Темно-голубые джинсы, светло-голубая рубашка (ее выбившийся из-под ремня левый край почему-то торчит вверх, как платок из нагрудного кармана пиджака), нагло-голубые глаза… И все это на фоне неправдоподобно-голубого…
– А почему надпись такая странная? Вверх ногами… – уже вполне благожелательно поинтересовался Антон.

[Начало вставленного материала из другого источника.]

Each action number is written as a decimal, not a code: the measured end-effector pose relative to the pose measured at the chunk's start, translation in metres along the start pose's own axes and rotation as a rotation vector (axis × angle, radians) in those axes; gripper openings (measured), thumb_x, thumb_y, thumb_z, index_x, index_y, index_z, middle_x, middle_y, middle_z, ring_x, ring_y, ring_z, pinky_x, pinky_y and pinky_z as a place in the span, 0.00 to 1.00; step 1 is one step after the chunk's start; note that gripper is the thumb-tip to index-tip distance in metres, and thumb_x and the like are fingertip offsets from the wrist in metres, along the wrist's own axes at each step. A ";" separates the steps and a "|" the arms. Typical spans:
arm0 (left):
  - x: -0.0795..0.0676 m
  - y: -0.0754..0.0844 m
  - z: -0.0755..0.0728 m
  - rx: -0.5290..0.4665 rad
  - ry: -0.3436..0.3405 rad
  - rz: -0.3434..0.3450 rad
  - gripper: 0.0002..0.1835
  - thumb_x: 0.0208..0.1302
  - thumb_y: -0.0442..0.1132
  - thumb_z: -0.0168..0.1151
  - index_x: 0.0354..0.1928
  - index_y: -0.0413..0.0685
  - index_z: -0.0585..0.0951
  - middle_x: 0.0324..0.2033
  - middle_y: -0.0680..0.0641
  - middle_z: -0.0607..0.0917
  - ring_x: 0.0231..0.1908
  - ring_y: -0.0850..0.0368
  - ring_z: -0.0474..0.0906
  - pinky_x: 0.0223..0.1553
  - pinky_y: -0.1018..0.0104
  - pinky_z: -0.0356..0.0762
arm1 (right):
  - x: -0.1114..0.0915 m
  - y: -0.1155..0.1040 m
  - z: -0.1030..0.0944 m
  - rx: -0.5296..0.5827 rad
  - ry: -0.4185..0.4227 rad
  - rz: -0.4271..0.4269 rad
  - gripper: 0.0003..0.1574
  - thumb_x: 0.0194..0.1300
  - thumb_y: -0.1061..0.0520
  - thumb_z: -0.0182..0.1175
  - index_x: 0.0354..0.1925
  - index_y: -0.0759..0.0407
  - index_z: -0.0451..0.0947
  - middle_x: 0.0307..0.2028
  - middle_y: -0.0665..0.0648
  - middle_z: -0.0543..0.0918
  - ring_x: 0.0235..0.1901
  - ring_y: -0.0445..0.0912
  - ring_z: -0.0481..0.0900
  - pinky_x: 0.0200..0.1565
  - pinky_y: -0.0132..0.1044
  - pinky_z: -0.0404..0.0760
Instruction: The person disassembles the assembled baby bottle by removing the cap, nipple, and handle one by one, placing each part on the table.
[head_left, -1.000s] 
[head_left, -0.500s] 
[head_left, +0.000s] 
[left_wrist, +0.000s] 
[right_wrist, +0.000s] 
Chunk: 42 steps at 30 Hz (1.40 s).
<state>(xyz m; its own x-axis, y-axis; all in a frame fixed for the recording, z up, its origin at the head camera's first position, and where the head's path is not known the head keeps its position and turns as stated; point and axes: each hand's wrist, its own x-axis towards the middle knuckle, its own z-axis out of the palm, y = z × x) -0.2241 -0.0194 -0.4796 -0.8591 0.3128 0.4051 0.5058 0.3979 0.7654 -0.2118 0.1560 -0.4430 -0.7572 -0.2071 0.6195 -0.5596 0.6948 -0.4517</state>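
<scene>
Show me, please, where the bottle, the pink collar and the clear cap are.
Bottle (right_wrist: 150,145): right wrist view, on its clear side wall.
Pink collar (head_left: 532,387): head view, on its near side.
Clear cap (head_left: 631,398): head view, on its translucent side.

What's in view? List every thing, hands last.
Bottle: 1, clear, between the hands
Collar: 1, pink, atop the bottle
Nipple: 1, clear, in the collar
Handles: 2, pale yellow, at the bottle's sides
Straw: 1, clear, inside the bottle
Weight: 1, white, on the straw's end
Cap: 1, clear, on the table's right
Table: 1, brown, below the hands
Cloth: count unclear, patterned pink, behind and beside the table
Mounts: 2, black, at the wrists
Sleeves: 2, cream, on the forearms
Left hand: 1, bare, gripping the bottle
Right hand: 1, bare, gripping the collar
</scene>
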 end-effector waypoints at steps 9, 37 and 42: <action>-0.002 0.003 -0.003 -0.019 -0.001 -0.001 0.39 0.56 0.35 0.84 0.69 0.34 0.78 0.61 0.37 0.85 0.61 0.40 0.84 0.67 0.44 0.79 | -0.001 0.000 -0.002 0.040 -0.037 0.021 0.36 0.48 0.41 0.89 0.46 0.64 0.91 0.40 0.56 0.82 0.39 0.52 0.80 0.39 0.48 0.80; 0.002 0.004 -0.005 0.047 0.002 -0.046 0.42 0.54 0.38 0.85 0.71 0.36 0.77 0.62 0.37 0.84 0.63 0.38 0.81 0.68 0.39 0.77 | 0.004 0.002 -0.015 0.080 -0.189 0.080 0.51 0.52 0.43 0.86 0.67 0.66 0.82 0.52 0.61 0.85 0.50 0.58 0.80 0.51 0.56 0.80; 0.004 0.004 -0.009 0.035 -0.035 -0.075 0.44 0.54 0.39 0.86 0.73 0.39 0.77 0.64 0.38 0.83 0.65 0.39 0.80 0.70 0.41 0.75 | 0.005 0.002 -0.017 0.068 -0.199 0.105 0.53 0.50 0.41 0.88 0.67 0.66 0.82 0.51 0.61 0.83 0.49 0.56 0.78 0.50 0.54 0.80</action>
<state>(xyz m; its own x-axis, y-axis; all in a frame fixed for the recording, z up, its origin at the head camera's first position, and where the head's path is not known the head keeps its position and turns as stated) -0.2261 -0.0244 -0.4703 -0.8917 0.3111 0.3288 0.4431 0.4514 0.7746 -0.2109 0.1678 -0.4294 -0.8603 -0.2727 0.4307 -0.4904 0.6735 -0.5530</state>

– Ха-а, это не надпись, – коротко, по-военному, хохотнул подполковник. – Это тут кнопочка от сквозняка вылетела. Давайте, я поправлю. – всхлипнула от облегчения панцирная койка, широкая белая спина загородила плакат. Сквозь ткань халата на прямоугольных плечах проступали парные звезды. – Вот так вообще-то должно быть. Это же он как бы в падении снят. Вроде бы с вертолета свисает, ногами за стойку цепляется. Вот и рубашечка задралась… А? – он отступил в сторону. – Так лучше?
Вздыбленные смерчем работающих лопастей волосы, большой палец на правой руке, оттопыренный в древнеримском жесте «Прощай, гладиатор», резиновая улыбка на окаменевшем лице, умело наведенная гримерами фальшивая бравада… И все это на фоне неправдоподобно-голубого…
Антон сглотнул.
Ну, обрывайся скорее, душа! Уходи в пятки, трусливое сердце! Что же вы медлите?
И почему до сих пор не кружится потолок?
Он подождал еще полминуты, на всякий случай. Потом согласился:
– Гораздо лучше. Не люблю, знаете, когда небо… перевернутое.
Глава шестнадцатая. Толик Голицын
«Тарантелла с тарантулом.
Хотело тело, и смогло, и залетело,
Потом лежало на столе, оно потело,
Вокруг металась медсестра, она галдела:
Четвертый месяц! Ты, старуха, обалдела!
Балдела, пела, ногти грызла, сопли ела,
Глотала слюни, мужикам в окно свистела,
Давали жрать, но не брала, пока терпела,
Ждала, и все еще могла, но не хотела.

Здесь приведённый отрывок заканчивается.